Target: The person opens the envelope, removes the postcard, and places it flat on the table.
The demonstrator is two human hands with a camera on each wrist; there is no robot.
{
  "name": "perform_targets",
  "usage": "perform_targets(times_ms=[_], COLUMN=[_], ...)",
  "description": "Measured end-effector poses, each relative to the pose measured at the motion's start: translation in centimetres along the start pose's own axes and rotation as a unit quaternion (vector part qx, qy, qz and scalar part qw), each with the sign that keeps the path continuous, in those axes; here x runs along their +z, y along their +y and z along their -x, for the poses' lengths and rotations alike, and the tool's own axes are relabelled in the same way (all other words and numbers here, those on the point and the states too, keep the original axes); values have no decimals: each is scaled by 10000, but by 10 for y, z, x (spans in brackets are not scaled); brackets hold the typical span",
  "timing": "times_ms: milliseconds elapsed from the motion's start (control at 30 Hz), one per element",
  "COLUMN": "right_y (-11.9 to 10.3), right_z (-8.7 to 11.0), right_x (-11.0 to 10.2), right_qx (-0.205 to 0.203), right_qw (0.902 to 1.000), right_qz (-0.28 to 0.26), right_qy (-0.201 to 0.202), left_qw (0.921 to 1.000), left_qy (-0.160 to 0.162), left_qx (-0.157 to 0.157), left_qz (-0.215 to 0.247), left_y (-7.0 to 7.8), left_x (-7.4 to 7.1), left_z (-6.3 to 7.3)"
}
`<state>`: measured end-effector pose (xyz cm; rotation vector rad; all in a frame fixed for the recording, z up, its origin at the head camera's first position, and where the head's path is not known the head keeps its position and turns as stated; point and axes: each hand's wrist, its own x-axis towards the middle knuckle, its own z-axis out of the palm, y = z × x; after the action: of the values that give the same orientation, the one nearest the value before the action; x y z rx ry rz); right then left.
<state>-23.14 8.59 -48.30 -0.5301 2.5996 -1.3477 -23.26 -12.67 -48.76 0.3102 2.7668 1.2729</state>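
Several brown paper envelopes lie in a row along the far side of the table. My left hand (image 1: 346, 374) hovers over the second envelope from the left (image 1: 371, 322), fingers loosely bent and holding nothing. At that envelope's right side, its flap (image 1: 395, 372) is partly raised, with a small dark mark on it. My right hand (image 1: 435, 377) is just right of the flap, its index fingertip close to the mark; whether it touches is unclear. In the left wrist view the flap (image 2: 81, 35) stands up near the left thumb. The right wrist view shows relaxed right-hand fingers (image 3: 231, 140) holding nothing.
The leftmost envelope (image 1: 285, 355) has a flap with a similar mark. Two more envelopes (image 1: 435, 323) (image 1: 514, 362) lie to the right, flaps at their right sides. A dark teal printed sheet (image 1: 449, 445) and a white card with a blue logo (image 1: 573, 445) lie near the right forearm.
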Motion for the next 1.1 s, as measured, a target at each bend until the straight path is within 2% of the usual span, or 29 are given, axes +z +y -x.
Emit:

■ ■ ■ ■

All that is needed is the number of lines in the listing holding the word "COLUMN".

2